FIV is a virus that causes AIDS in cats
by Barbara George
Tellington Ttouch Behaviourist
This a high-level article aimed at making the readers aware that there is more to FIV and Feline AIDS than is commonly available. Each cat and each situation is different, consult and work with your vet for the best option for your family.
The presence of the FIV virus in cats does not mean an automatic death sentence. It can be dormant or slow-growing; and can take months or years to develop into Feline AIDS. Cats that have received an FIV/Feline AIDS vaccination may show a false positive when tested. Kittens under 14 weeks may still carry anti-bodies from their mother but actually not have the virus.
Feline AIDS impacts the immune system; while it does not kill cats directly it affects the ability to deal with any other illness or disease. Cats die from the secondary infection.

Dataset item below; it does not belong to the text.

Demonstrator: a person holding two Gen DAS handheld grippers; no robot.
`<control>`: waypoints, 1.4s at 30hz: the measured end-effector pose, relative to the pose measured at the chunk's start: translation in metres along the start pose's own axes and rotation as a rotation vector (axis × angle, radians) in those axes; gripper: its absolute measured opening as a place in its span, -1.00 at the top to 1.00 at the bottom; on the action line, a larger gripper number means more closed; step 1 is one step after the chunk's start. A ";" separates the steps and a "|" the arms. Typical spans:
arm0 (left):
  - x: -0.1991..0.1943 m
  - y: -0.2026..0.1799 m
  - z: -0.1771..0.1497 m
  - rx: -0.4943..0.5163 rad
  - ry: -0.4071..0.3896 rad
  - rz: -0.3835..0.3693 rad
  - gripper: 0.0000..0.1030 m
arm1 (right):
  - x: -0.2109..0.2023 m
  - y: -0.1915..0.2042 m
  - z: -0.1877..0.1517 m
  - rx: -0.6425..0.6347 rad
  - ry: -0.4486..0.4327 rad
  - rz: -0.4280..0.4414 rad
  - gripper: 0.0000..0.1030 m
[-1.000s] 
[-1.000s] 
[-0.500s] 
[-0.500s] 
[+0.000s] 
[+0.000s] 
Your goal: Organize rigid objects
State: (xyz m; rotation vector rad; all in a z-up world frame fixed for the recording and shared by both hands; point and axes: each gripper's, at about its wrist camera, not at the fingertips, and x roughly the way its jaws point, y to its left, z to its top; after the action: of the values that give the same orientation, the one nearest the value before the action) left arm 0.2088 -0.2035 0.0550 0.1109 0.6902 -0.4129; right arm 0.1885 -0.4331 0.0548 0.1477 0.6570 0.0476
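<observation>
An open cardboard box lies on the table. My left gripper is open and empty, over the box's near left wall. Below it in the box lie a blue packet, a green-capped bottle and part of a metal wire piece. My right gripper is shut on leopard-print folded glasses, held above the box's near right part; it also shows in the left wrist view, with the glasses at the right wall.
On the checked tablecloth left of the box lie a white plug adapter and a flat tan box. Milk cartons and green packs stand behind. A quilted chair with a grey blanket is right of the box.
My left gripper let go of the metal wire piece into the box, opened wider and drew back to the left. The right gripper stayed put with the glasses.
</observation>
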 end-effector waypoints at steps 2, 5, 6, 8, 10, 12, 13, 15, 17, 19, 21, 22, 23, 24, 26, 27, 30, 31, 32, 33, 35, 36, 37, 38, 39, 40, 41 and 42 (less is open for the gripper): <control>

The virus is not easily transmitted between cats. The main form of infection is from deep wounds from fighting. Even then, it is not guaranteed that a cat bitten by an FIV+ cat will develop the virus as the virus has to infect the blood. The virus does not survive for long in air; there have been no confirmed cases of casual transmission – allo-grooming and eating from the same bowls – between cats.
Currently there is no cure for FIV or Feline AIDS. Secondary infections should be addressed as early as possible. Twice-yearly checkups are recommended to track any non-visual illness that may have developed.
A good, appropriate diet that helps to support the immune system is recommended. Consult your vet, veterinary nutritionist, or veterinary holistic practitioner for the best option for your cat.
It is also necessary to protect your cat, and other cats, from bites during fighting, to prevent further transmission. Cat-proofing your garden and home, or building a catio, makes it safe for all cats.
FIV+ cats can live with non-FIV+ cats provided they do not fight.
FIV and Feline AIDS are restricted to cats; the virus cannot be transmitted to any other species, neither can human HIV or AIDS be transmitted to cats.
And finally, since FIV and Feline AIDS are relatively new in veterinary terms, not all vets have the in-depth knowledge to assist and support you and your cats. If this is the case, please find a new vet that can help you.